A advogada Tânia Aoki Carneiro, do Marinangelo & Aoki Advogados, defende a revisão da questão sobre responsabilidade dos provedores pelos danos decorrentes de conteúdo gerado por terceiros. O texto estabelece que o provedor somente será responsável se, após ordem judicial, não tomar as providências para tornar indisponível o conteúdo ofensivo.

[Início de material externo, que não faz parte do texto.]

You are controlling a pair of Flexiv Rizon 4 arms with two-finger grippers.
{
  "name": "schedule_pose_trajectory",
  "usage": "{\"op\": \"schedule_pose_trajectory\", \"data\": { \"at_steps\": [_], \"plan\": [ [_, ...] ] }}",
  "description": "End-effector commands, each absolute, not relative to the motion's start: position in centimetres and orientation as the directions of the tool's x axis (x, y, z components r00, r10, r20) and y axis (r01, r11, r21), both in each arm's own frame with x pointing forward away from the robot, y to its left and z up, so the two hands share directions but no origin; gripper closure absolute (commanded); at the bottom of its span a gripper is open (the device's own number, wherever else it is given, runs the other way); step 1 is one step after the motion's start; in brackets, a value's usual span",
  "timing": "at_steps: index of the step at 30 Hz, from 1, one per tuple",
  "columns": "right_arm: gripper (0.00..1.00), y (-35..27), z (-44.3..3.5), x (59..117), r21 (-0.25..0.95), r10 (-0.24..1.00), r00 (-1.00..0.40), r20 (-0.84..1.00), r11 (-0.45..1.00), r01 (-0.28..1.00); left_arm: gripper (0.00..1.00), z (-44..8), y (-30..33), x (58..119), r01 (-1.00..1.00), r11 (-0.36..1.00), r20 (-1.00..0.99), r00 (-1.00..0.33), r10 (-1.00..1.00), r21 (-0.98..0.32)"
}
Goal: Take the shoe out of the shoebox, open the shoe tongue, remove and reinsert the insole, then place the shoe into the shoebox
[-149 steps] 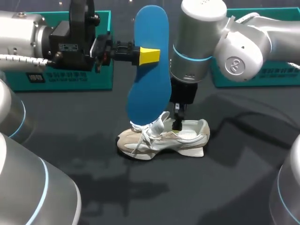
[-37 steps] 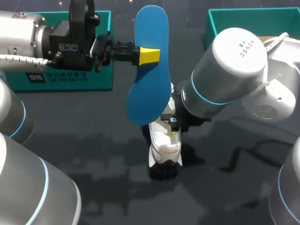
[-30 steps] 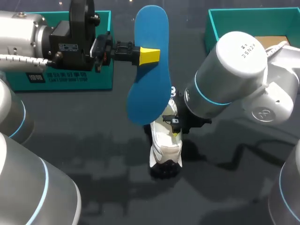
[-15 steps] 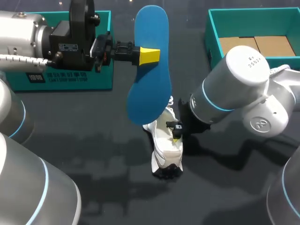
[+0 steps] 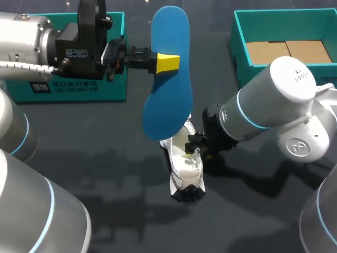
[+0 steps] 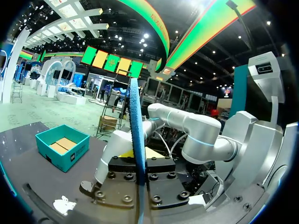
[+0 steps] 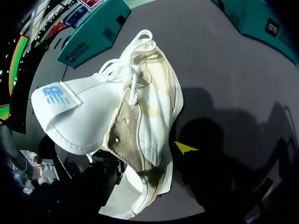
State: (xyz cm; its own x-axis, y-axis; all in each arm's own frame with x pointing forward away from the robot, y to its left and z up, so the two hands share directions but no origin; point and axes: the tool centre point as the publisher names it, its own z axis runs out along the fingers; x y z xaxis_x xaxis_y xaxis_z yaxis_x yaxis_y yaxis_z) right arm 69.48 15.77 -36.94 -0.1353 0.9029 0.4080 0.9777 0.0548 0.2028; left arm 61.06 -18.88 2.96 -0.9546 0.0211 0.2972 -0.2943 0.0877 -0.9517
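1. Dark table [image 5: 105, 211], near part: only arm shadows on it.
2. Shoe [image 5: 185, 166], white and beige, at mid-table. It is tipped on its side, with the dark-soled end toward the near edge. Cannot tell whether that end touches the table.
3. Right gripper [image 5: 192, 151] comes in from the right and is clamped on the shoe's side wall at the opening. In the right wrist view one yellow fingertip [image 7: 185, 148] lies against the outside of the shoe. The other finger is hidden by the shoe.
4. Same wrist view: the tongue [image 7: 70, 109] is folded out wide with its blue-marked tab closest to the gripper. The white laces [image 7: 132, 77] hang in loose loops further ahead. The shoe's shadow falls on the table beneath it.
5. Blue insole [image 5: 168, 100] is in the air, upright, just above and behind the shoe. Its lower end overlaps the shoe in the head view.
6. Left gripper [image 5: 167, 62] reaches in level from the left and pinches the insole near its upper half. The left wrist view shows the insole edge-on between the fingers.
7. Far right: teal shoebox [image 5: 239, 37], open, with a brown cardboard floor showing. It is well apart from the shoe.
8. Far left: a second teal box [image 5: 79, 90], partly behind the left arm.
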Motion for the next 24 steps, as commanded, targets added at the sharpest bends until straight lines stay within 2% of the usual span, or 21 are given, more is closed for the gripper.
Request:
{"op": "schedule_pose_trajectory", "data": {
  "at_steps": [1, 16, 21, 23, 24],
  "plan": [
    [0.0, 13.0, -33.7, 69.2, 0.155, 0.873, -0.112, 0.475, 0.043, 0.987, 1.0, 2.9, -18.9, 61.0, -0.294, 0.086, 0.297, -0.955, 0.021, -0.952],
    [0.0, 12.6, -33.2, 69.4, 0.141, 0.855, -0.128, 0.503, 0.065, 0.988, 1.0, 2.9, -18.9, 61.0, -0.294, 0.086, 0.297, -0.955, 0.021, -0.952],
    [0.0, 11.7, -28.2, 69.6, 0.191, 0.859, -0.131, 0.495, 0.039, 0.981, 1.0, 2.9, -18.9, 61.0, -0.294, 0.086, 0.297, -0.955, 0.021, -0.952],
    [0.0, 11.2, -26.2, 70.1, 0.093, 0.836, -0.025, 0.549, -0.032, 0.995, 1.0, 2.9, -18.9, 61.0, -0.294, 0.086, 0.297, -0.955, 0.021, -0.952],
    [0.0, 11.2, -26.2, 70.1, 0.093, 0.836, -0.025, 0.549, -0.032, 0.995, 1.0, 2.9, -18.9, 61.0, -0.294, 0.086, 0.297, -0.955, 0.021, -0.952]
  ]
}}
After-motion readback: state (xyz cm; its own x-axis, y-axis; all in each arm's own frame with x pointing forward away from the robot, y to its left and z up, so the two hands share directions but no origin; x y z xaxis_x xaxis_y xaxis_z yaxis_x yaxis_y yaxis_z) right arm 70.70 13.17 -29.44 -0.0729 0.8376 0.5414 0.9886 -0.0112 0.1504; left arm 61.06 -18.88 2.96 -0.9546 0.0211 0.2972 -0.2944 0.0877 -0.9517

“Ao invés de conduzir a questão para o Poder Judiciário, deveria ser incorporado o entendimento no sentido de que, ao ser comunicado da existência de texto ou mensagem ofensiva, o provedor deve retirar o material do ar imediatamente, sob pena de responder solidariamente com o autor direto do dano.” De acordo com a advogada, esse entendimento da matéria preservaria os direitos do ofendido, sem a necessidade de intervenção do Poder Judiciário, “devendo serem sopesados os casos em que houver dúvida a respeito da ilicitude do conteúdo”, afirma.

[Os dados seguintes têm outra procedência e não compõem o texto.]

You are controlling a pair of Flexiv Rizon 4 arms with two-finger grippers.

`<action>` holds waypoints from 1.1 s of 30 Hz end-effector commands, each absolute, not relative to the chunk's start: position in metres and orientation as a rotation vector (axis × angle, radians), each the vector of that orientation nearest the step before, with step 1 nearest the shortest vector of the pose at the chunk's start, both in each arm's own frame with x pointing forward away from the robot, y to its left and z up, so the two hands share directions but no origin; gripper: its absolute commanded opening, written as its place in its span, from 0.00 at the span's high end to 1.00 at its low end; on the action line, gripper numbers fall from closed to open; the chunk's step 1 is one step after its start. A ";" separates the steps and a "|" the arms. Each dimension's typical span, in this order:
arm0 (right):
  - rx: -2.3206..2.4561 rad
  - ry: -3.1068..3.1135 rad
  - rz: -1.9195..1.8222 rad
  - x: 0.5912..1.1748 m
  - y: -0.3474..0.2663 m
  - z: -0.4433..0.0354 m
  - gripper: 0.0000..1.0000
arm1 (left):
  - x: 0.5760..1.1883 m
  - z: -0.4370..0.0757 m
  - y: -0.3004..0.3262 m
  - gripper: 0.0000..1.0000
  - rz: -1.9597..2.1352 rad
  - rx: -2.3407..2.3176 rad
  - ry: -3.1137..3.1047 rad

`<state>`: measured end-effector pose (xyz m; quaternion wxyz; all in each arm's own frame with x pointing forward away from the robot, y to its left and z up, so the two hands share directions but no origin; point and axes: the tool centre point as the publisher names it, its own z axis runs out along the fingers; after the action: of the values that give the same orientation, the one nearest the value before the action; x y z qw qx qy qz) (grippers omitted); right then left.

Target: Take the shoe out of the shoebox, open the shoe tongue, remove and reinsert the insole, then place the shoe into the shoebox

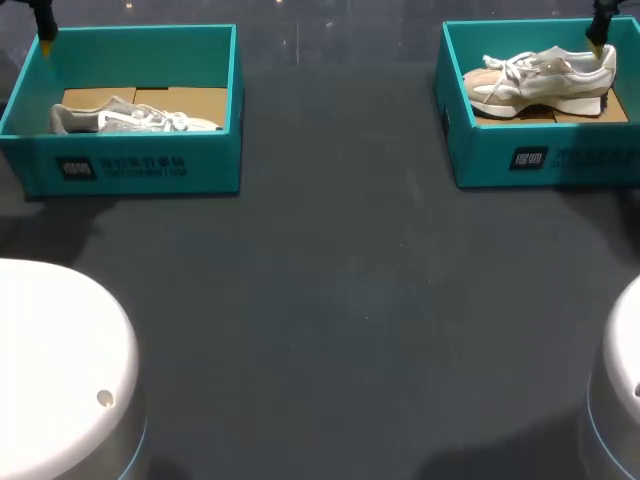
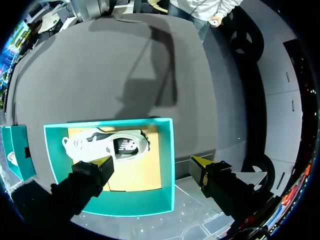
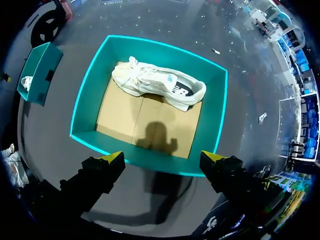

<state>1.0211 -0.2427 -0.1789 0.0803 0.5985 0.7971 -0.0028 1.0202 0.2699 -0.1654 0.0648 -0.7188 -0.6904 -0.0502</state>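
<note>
Plainly, both grippers are empty. The left gripper (image 2: 151, 164) hangs with its yellow-tipped fingers spread wide and nothing between them. The right gripper (image 3: 162, 157) is likewise wide open and holds nothing.

Below and ahead of the left gripper sits the left shoebox (image 2: 167, 150), a teal box without a lid. One fingertip is over the box's inside and the other is beyond its side wall. Inside, on a brown cardboard liner (image 2: 142, 175), lies a grey-and-white sneaker (image 2: 107, 146), ahead of the finger that is over the box and against the box's far wall.

Ahead of the right gripper is the right shoebox (image 3: 150, 161), also teal and open. Both fingertips are poised just short of its near wall. A cream sneaker (image 3: 157, 85) rests on the card floor (image 3: 125, 115) towards the far wall, laced, well ahead of the fingers. It looks to be lying on its side, though the angle leaves that uncertain.

The two boxes stand well apart on the dark table (image 1: 330, 300).

As for progress, I judge the work not yet begun. Each shoe is in its box and neither is gripped. Lifting a shoe out, opening the tongue, pulling and refitting the insole, and returning the shoe all appear to remain.
</note>
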 end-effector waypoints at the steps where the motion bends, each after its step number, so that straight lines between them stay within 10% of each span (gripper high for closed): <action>1: 1.854 2.402 -0.144 1.064 -0.247 -0.186 0.00 | 1.020 -0.165 0.271 0.00 -0.152 -2.170 -2.081; 33: 2.047 2.238 -0.118 1.131 -0.296 -0.255 0.00 | 1.020 -0.165 0.271 0.00 -0.152 -2.170 -2.081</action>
<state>1.1163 -0.2932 -0.2489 0.0598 0.6735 0.7358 -0.0365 1.0202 0.2701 -0.1654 0.0647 -0.7187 -0.6905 -0.0501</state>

Segundo o advogado Marcelo Tostes, sócio fundador do escritório Marcelo Tostes Advogados, a regulação genérica de pontos como a responsabilização solidária de provedores por conteúdo publicado por usuários e terceiros, o arquivamento de informação privada e a obrigação de guarda de dados em aplicativos, gera insegurança jurídica e aumenta os custos para todas as empresas atuantes no setor, “inclusive as estrangeiras, que terão que adaptar seus serviços exclusivamente para atender a uma legislação que ainda não estabelece de forma clara como os seus objetivos básicos, elencados no artigo 2º, devem ser atendidos”. O especialista considera, assim, que o Senado deve recepcionar o projeto “com cautela, para melhor aparar as arestas e lacunas que ainda permanecem, de forma a proteger direitos de todos os envolvidos – dos usuários aos provedores”.

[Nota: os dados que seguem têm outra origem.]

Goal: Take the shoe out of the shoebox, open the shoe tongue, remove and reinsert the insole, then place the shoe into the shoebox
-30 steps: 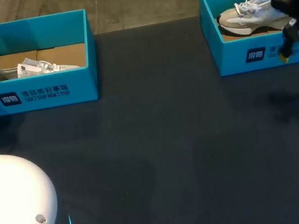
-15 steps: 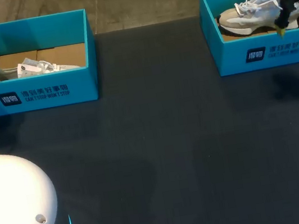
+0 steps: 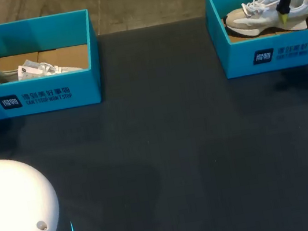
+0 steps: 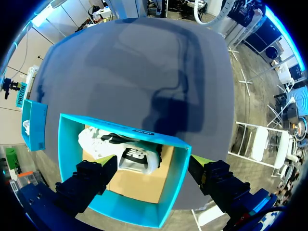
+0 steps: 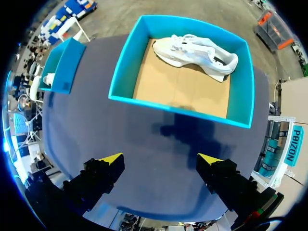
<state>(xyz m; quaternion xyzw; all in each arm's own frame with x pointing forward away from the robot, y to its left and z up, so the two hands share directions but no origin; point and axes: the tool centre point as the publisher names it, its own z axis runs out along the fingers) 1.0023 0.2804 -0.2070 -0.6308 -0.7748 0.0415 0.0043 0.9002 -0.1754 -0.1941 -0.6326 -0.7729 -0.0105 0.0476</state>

O advogado Omar Kaminski citou também o artigo 13 que determina a necessidade do provedor de serviços de aplicativos guardar registros dos usuários por seis meses, e os provedores de conexão por um ano. Porém é vedado ao provedor de conexão a guarda de registro de acesso a aplicativos.

Segundo ele, essa necessidade é necessária para a identificação de crimes cibernéticos por exemplo, mas em vários casos servirá para identificar coisas, e não efetivamente pessoas. “É um projeto ainda anacrônico no quesito privacidade, porque de um lado a defende e reforça, e de outro oferece potenciais vias de desrespeito ou violação a intimidade por essa via do "grampo", do quem fez o que, e quando", disse.

Em nota, o Google disse que sempre apoiou o Marco Civil da Internet, “resultado de um rico debate que levou a um projeto de lei moderno, composto de princípios reconhecidos globalmente.” Segundo a empresa, o resultado poderá se consolidar como um “sólido arcabouço para fomentar uma Internet livre e equilibrada, terreno fértil para inovação e liberdade de expressão, que contempla adequadamente todos os participantes do ecossistema online, assegura a proteção da rede, fomenta a inovação online e protege os direitos dos usuários”, afirmou.

O presidente do Instituto dos Advogados de São Paulo (IASP), José Horácio Halfeld Rezende Ribeiro, afirmou que uma lei como esta deve evitar o conflito com a Constituição Federal, o Código Civil e o Código de Defesa do Consumidor. Ele lembra que muitos pontos destacados nos eixos constantes no site criado pelo Ministério da Justiça, como, por exemplo, a inviolabilidade do sigilo da correspondência e comunicações, já têm proteção, inclusive constitucional. “No que tange ao direito ao anonimato, o artigo 5º, inciso IV da Constituição Federal, é explícito ao estabelecer que ‘é livre a manifestação de pensamento, sendo vedado o anonimato’”, observa.